• [YOUR GOAL]: The material below holds a span beginning at the line with "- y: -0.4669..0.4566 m" and ending at the line with "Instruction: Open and". Quote that span exactly, both ends included, and only that span.

• [DATA SHOWN]:
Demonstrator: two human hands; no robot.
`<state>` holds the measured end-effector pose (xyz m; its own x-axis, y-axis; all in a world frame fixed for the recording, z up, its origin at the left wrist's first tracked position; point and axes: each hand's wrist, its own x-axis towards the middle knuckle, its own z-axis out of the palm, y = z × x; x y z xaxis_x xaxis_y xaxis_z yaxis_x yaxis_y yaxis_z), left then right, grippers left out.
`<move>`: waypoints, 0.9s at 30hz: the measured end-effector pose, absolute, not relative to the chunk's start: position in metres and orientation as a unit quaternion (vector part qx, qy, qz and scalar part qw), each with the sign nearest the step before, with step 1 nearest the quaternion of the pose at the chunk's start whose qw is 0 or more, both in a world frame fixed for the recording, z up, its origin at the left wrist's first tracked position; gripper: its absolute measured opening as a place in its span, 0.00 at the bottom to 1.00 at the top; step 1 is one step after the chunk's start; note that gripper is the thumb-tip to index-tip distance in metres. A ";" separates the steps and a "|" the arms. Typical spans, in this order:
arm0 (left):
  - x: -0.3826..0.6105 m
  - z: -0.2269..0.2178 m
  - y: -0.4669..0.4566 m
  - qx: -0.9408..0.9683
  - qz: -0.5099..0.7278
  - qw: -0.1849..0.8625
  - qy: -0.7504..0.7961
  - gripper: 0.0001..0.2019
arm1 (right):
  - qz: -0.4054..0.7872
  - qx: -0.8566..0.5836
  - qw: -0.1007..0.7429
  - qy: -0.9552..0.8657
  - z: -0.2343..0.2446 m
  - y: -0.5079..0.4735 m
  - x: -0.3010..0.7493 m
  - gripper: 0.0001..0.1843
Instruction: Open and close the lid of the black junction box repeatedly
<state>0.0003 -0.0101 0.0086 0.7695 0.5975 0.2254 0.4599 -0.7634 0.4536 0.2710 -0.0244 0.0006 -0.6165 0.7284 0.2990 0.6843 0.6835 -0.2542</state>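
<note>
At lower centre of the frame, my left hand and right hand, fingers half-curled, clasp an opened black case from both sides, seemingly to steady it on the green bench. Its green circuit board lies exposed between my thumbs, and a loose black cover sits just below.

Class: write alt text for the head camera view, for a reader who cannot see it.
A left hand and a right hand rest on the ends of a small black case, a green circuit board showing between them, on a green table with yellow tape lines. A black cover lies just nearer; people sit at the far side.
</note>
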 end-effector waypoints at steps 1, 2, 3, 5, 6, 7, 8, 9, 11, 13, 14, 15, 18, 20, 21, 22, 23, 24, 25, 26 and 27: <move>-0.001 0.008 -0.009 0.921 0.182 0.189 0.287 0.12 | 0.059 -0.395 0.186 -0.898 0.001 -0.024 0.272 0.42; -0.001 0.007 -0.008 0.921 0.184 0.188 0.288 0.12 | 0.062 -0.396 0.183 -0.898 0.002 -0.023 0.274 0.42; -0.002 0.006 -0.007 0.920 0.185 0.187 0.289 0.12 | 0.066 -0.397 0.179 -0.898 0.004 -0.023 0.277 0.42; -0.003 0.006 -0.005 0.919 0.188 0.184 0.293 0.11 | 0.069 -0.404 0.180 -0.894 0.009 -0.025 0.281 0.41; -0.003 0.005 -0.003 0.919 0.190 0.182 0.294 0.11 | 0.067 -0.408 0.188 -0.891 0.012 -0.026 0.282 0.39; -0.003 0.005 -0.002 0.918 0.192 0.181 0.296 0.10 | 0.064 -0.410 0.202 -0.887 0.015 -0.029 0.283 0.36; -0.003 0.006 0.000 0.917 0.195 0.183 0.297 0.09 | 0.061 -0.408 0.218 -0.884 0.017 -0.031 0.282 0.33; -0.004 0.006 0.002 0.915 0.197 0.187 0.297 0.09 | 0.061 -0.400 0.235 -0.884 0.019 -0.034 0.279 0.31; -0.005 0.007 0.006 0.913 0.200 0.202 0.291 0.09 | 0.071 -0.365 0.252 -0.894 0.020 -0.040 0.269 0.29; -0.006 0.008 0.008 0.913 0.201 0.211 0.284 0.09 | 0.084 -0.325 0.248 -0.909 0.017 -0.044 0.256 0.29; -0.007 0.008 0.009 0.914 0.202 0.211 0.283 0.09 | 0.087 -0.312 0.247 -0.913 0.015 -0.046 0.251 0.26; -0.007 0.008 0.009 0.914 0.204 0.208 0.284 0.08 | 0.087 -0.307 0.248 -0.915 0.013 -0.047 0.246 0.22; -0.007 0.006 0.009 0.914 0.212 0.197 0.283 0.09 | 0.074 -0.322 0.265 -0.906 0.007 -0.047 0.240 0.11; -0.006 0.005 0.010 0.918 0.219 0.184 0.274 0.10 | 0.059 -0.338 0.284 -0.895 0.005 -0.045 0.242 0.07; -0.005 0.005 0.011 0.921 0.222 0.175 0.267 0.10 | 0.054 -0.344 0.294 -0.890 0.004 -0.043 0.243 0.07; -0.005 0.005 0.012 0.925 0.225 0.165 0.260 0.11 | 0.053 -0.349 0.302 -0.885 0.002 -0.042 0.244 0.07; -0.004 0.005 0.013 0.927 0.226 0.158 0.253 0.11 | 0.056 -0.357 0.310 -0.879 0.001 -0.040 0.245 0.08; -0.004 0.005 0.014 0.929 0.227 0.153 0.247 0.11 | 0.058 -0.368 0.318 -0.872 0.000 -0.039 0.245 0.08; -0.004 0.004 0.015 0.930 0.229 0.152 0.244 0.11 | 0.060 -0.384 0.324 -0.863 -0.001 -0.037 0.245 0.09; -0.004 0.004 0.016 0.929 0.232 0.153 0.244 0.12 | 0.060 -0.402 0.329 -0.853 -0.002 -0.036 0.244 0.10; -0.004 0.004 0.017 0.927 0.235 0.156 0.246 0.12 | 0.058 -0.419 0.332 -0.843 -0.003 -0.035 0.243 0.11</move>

• [EXERCISE RESPONSE]:
  - y: -0.4669..0.4566 m
  - qx: -0.9408..0.9683
  - qz: -0.5099..0.7278
  - qw: -0.1849..0.8625
  - qy: -0.7504..0.7961
  - gripper: 0.0001..0.2019
arm1 (right):
  - qz: -0.4054..0.7872
  - qx: -0.8566..0.5836
  - qw: -0.1007..0.7429
  - qy: -0.9552..0.8657
  - z: -0.2343..0.2446 m
  - y: -0.5079..0.4735 m
  - x: -0.3010..0.7493 m
  - gripper: 0.0001..0.1843
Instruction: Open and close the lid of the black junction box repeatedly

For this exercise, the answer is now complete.